También creo que hemos sido a ultranza unos defensores de ¡la vida! La vida que prevalece, aun en medio de una caravana por Centroamérica, rodeados de coyotes dispuestos a alimentarse con nuestra alma, o en medio de una enfermedad para la que encontrar un medicamento es una utopía. La vida que se impone pese a cualquier ilógico ordenamiento, y busca sus maneras para que no perdamos la fe —aunque constitucionalmente existiera por mucho tiempo el ateísmo— trabajemos, nos enamoremos y aferremos a devorar con alegría cada trago de oxígeno que Dios nos regala.
Reinaldo Arenas escribió en Antes de que Anochezca: «Nunca he podido comprender muy bien la locura, pero pienso que las personas que la padecen son una especie de ángeles que no pueden soportar la realidad que los circunda y de alguna manera necesitan irse hacia otro mundo».
No es una locura la acción de jóvenes cubanos de estos tiempos, que arriesgan sus privilegios existenciales, empezando por la libertad, en pos de exigir un necesario cambio estructural que les ayude a vivir un tilín mejor su futuro.

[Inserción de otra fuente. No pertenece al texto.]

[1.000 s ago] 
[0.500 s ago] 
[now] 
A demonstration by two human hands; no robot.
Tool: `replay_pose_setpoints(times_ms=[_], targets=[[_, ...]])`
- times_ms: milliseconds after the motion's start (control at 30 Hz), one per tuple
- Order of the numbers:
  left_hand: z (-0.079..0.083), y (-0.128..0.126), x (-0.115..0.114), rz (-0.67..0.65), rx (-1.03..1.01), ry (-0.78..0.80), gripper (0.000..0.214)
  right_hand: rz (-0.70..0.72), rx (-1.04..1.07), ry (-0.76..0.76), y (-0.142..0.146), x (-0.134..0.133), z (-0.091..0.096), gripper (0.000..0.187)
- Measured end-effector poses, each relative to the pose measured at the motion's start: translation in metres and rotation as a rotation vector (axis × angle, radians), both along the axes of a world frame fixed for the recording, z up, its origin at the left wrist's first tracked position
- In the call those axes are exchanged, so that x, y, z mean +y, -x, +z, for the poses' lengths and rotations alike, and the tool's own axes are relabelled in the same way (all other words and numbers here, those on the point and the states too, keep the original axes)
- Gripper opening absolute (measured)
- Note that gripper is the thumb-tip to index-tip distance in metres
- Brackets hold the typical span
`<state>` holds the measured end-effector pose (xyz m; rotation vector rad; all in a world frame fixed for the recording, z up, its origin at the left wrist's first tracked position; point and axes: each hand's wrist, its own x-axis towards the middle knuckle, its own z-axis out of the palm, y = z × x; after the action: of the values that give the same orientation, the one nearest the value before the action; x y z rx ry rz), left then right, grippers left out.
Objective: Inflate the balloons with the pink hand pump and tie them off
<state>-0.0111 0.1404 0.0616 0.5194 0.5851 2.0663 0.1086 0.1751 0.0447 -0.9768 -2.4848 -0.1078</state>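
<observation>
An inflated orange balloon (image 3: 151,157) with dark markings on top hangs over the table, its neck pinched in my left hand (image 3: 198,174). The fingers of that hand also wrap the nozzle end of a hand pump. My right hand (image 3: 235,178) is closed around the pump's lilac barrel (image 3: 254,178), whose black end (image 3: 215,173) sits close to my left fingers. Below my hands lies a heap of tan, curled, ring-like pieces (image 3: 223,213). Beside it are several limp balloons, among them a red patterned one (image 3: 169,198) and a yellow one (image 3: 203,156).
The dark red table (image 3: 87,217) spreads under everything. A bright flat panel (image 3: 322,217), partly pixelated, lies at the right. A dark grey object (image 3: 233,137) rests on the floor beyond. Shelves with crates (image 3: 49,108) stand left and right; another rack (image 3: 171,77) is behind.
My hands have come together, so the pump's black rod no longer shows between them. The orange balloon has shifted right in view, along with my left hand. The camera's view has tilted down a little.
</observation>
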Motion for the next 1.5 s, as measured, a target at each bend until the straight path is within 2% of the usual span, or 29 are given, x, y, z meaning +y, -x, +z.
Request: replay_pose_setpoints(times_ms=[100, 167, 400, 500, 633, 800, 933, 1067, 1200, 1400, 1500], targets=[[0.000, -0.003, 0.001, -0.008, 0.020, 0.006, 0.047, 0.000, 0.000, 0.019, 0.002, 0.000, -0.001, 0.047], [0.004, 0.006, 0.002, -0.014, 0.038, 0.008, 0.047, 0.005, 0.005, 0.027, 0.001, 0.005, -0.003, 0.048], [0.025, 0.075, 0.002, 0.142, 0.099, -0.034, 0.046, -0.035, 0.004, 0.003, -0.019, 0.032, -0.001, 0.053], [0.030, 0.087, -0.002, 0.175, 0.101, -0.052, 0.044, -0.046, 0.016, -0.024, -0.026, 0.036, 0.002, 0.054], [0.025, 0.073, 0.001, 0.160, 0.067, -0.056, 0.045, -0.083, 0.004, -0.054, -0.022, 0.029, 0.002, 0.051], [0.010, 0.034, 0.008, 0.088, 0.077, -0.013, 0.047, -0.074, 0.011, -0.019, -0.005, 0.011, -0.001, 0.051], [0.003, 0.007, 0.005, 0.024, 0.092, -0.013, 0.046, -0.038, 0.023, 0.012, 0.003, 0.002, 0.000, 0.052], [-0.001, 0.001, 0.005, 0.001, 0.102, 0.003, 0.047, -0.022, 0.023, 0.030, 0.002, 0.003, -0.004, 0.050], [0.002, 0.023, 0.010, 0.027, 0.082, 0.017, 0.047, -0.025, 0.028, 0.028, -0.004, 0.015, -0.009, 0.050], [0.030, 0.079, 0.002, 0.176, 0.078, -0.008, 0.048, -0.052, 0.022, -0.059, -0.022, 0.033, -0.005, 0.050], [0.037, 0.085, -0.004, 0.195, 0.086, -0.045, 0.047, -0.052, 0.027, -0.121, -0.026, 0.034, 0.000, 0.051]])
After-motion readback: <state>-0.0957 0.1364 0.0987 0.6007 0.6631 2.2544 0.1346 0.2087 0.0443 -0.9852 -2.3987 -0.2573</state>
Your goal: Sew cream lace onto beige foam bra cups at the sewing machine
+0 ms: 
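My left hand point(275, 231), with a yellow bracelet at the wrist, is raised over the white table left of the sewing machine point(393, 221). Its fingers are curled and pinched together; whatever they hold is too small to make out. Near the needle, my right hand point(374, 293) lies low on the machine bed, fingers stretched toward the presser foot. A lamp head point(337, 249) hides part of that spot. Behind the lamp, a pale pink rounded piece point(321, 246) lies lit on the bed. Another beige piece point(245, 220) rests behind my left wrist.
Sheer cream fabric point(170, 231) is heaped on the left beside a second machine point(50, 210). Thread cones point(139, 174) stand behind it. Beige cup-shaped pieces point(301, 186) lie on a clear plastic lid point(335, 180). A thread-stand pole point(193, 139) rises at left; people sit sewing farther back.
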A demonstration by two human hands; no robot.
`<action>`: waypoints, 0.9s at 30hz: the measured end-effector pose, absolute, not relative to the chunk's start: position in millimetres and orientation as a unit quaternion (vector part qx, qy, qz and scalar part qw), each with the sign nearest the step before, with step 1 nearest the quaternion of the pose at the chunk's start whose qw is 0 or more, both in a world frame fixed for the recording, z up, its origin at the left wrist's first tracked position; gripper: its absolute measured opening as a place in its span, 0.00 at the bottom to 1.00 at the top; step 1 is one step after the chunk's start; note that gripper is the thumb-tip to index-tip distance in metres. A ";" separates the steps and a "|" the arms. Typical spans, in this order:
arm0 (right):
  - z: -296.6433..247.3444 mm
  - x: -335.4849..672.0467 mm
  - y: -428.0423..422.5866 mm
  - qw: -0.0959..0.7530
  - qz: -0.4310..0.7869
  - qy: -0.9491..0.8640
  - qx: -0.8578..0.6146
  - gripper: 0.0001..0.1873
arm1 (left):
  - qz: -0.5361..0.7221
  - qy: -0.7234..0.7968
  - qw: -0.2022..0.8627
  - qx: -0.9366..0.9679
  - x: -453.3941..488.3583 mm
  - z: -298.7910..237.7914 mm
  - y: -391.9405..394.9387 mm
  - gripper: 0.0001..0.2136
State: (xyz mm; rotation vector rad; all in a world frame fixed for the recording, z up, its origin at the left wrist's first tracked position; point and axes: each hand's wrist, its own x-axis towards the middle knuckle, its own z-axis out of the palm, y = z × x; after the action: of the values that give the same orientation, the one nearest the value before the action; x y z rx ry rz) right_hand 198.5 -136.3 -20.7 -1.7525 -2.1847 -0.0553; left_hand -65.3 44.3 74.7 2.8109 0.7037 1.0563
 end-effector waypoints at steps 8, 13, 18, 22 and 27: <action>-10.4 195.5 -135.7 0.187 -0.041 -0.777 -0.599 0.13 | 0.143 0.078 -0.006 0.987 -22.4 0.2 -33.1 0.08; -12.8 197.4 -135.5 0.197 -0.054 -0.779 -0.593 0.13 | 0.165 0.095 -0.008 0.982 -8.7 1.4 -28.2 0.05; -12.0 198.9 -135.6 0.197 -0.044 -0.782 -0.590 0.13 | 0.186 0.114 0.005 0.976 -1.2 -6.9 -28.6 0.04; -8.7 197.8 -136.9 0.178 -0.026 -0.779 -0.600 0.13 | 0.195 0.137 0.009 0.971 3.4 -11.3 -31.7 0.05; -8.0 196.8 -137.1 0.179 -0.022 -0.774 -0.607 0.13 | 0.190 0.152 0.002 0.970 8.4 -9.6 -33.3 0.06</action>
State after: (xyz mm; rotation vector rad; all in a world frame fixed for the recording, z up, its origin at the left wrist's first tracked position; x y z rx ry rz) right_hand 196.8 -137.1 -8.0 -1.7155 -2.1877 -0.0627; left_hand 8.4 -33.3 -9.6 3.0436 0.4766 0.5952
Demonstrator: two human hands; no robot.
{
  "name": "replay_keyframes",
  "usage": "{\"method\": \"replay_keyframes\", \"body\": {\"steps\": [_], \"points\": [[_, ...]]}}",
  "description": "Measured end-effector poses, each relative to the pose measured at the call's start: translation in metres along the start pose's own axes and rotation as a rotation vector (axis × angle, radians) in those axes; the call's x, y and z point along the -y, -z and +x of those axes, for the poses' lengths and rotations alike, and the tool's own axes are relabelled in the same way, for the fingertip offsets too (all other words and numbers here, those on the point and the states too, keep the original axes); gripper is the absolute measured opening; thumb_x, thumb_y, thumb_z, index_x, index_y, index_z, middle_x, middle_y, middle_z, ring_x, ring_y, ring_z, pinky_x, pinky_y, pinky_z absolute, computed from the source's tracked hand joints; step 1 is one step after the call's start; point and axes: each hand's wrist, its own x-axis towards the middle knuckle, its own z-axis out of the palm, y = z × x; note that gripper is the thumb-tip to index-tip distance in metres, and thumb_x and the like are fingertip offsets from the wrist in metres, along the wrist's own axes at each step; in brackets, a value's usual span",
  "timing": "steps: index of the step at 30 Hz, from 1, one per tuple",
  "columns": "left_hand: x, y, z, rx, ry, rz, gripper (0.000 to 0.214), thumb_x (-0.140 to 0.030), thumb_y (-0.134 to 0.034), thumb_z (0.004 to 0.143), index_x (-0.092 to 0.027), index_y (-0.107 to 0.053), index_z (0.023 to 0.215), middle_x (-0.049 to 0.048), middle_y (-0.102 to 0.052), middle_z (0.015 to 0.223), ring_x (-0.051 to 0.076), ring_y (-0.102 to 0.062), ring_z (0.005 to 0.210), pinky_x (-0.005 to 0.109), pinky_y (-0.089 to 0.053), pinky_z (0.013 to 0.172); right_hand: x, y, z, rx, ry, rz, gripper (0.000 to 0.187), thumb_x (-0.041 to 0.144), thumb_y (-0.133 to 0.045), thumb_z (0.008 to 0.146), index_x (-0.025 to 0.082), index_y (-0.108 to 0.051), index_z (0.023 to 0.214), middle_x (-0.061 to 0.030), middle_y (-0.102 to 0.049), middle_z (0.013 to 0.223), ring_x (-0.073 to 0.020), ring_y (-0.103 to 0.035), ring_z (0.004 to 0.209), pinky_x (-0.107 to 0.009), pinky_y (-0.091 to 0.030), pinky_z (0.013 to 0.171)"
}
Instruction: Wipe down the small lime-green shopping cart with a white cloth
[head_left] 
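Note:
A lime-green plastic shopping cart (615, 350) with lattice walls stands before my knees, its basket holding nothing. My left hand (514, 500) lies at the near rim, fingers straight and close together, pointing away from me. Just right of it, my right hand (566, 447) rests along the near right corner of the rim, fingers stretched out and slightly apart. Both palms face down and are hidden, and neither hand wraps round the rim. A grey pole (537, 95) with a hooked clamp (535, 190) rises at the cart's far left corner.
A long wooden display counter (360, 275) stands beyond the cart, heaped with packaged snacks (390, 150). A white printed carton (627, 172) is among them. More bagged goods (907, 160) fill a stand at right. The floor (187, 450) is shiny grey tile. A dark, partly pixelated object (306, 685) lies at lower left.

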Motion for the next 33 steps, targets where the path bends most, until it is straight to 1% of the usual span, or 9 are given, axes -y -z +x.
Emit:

Mientras escribo estas líneas, Internet se ha convertido en esa pequeña isla donde preferimos habitar muchos de los náufragos aferrados a soñar una Cuba distinta, alejada de la precariedad existencial que hizo a un poeta como Virgilio Piñera resaltar todo el miedo que esconde entre líneas un discurso. Quizás seamos solo ciudadanos digitales de una Cuba del futuro, donde los sueños no comiencen con un avión saliendo del país o una máscara para poder escalar posiciones dentro de un orden programático que solo premia la incondicionalidad.
La existencia humana se lleva muy mal con la incertidumbre; vivir un tiempo prolongado en ese estado suele afectar la salud mental de las personas que lo experimentan. Somos mujeres y hombres programados para sobrevivir, podemos resistir durante días sin comer o beber agua, pero es indudable que no sabemos movernos bien en entornos donde no está claro qué va a suceder el día de mañana.
Mi generación, para reducir la sensación fatigosa que genera la falta de certeza, ha heredado expectativas de generaciones anteriores, como aquello de que pronto todo cambiará; incluso esas esperanzas de antaño parecen estarse agotando.
Para los jóvenes de hoy, construir su vida basados en las expectativas de sus antecesores no parece ser la brújula. Quizás es el momento de que su grito sea escuchado como un signo propio de estos tiempos por aquellos decisores con la capacidad de trasformar nuestra Historia.
Hoy, optar por una Cuba distinta pasa, en primer lugar, por abrir bien el corazón para ver la condición de inhumanidad en la que subsisten ciertas personas. Se hace importante denunciar qué provoca esta situación y responsabilizar a los que la causan, sean individuos, relaciones o estructuras.
También significa optar por un estilo de vida coherente con el cambio que deseamos proponer en nuestro entorno. Pues si deseamos ser coprotagonistas en la construcción de una nación inclusiva, donde nadie sea discriminado por su forma de pensar, debemos tener la capacidad de romper nuestros conventillos existenciales y reconocer que la democracia a la que aspiramos no será regida solamente por los principios de la cristiandad; sino, sobre todo, por la pluralidad de espiritualidades que se junten en pos del mayor bien para nuestra nación.
Los náufragos somos una generación que se asusta ante el dolor, la enfermedad y la muerte; y por eso, en diferentes escenarios a veces nos escondemos, tenemos miedos y dudas; ignoramos si poseemos el valor o la resiliencia para hacernos presentes en los escenarios de injusticia con los que nos ha tocado convivir. Sin embargo, hoy más que nunca Cuba nos necesita, para que desde nuestro coherente modo de proceder podamos impulsarla hacia la vida y alejarla de forma definitiva del naufragio y de la muerte.